* _HOW TO COMPLETE THIS TASK_: The entries must be retyped exactly, down to the last line.

(Saved data entries)
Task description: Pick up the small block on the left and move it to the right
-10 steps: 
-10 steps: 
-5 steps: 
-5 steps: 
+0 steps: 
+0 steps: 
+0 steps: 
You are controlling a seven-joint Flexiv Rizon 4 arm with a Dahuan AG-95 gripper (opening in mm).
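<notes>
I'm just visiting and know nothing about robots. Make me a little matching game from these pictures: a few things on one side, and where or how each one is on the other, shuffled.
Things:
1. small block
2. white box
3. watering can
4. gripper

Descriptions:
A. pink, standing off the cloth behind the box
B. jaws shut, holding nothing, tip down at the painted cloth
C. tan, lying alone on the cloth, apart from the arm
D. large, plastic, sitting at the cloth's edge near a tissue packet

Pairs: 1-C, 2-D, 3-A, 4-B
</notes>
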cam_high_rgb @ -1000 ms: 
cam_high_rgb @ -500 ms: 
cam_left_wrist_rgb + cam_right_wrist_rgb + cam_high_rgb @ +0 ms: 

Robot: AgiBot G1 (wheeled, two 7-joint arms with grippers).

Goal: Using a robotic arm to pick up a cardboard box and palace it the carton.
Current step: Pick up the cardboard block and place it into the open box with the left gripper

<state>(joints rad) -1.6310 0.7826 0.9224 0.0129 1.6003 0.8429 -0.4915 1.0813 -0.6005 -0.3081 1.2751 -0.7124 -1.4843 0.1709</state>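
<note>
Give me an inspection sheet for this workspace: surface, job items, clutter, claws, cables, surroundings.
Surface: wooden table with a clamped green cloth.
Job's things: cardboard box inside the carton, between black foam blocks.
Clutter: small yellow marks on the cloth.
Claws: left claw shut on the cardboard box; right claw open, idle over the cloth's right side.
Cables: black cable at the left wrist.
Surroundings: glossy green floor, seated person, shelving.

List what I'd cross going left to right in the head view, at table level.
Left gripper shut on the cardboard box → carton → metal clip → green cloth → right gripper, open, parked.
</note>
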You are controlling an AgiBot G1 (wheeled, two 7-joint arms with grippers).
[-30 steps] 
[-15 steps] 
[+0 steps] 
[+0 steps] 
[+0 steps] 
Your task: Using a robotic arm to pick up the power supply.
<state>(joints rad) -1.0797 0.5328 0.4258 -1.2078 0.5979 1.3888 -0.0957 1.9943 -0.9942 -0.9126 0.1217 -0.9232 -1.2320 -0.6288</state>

* _SOLUTION FOR THIS PROBLEM_:
Task description: Pick up the small block on the left and move it to the right
-10 steps: 
-10 steps: 
-5 steps: 
-5 steps: 
+0 steps: 
+0 steps: 
+0 steps: 
You are controlling a seven-joint Flexiv Rizon 4 arm with a Dahuan AG-95 gripper (opening in mm).
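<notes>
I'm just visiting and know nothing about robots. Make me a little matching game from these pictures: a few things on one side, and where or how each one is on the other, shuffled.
Things:
1. small block
2. white box
3. watering can
4. gripper

Descriptions:
A. pink, standing off the cloth behind the box
B. jaws shut, holding nothing, tip down at the painted cloth
C. tan, lying alone on the cloth, apart from the arm
D. large, plastic, sitting at the cloth's edge near a tissue packet

Pairs: 1-C, 2-D, 3-A, 4-B
</notes>
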cam_high_rgb @ -1000 ms: 
cam_high_rgb @ -500 ms: 
cam_left_wrist_rgb + cam_right_wrist_rgb + cam_high_rgb @ +0 ms: 

Robot: AgiBot G1 (wheeled, two 7-joint arms with grippers).

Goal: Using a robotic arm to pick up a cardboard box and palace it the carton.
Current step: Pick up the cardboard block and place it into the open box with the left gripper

<state>(joints rad) -1.6310 0.7826 0.9224 0.0129 1.6003 0.8429 -0.4915 1.0813 -0.6005 -0.3081 1.2751 -0.7124 -1.4843 0.1709</state>
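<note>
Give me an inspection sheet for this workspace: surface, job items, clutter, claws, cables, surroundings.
Surface: wooden table with a clamped green cloth.
Job's things: cardboard box inside the carton, between black foam blocks.
Clutter: small yellow marks on the cloth.
Claws: left claw shut on the cardboard box; right claw open, idle over the cloth's right side.
Cables: black cable at the left wrist.
Surroundings: glossy green floor, seated person, shelving.

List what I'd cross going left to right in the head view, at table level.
Left gripper shut on the cardboard box → carton → metal clip → green cloth → right gripper, open, parked.
</note>
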You are controlling an AgiBot G1 (wheeled, two 7-joint arms with grippers).
[-30 steps] 
[-15 steps] 
[+0 steps] 
[+0 steps] 
[+0 steps] 
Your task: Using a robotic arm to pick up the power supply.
<state>(joints rad) -1.0797 0.5328 0.4258 -1.2078 0.5979 1.3888 -0.0957 1.9943 -0.9942 -0.9126 0.1217 -0.9232 -1.2320 -0.6288</state>

The exercise requires no further work.